_TASK DETAILS_
Every line of the material below should be retyped exactly.

_SUPPLIED INFORMATION_
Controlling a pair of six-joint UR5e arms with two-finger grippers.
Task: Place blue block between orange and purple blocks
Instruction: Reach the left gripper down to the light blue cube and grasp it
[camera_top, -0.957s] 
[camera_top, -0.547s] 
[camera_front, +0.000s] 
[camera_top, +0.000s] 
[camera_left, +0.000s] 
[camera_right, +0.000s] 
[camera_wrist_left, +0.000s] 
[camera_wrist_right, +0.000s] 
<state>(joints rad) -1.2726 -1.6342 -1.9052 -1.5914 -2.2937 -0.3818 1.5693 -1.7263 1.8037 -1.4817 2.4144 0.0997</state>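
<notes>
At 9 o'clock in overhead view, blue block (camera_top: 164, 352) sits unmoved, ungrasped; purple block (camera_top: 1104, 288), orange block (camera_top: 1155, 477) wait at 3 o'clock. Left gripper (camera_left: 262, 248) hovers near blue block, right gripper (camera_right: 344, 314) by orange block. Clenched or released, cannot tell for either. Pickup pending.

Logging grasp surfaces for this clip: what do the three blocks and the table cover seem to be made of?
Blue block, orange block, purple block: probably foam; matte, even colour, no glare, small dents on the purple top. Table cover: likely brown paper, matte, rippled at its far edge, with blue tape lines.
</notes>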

_EXPECTED ANSWER_
Controlling a pair of six-joint UR5e arms with two-finger grippers.
Task: Place blue block between orange and purple blocks
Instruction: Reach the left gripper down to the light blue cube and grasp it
[camera_top, -0.957s] 
[camera_top, -0.547s] 
[camera_front, +0.000s] 
[camera_top, +0.000s] 
[camera_left, +0.000s] 
[camera_right, +0.000s] 
[camera_wrist_left, +0.000s] 
[camera_wrist_right, +0.000s] 
<state>(joints rad) -1.2726 -1.6342 -1.9052 -1.5914 -2.2937 -0.3818 1.5693 -1.7263 1.8037 -1.4817 2.4144 0.0997</state>
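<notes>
At 9 o'clock in overhead view, blue block (camera_top: 164, 352) sits unmoved, ungrasped; purple block (camera_top: 1104, 288), orange block (camera_top: 1155, 477) wait at 3 o'clock. Left gripper (camera_left: 262, 248) hovers near blue block, right gripper (camera_right: 344, 314) by orange block. Clenched or released, cannot tell for either. Pickup pending.

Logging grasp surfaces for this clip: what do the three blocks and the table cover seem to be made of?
Blue block, orange block, purple block: probably foam; matte, even colour, no glare, small dents on the purple top. Table cover: likely brown paper, matte, rippled at its far edge, with blue tape lines.
</notes>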

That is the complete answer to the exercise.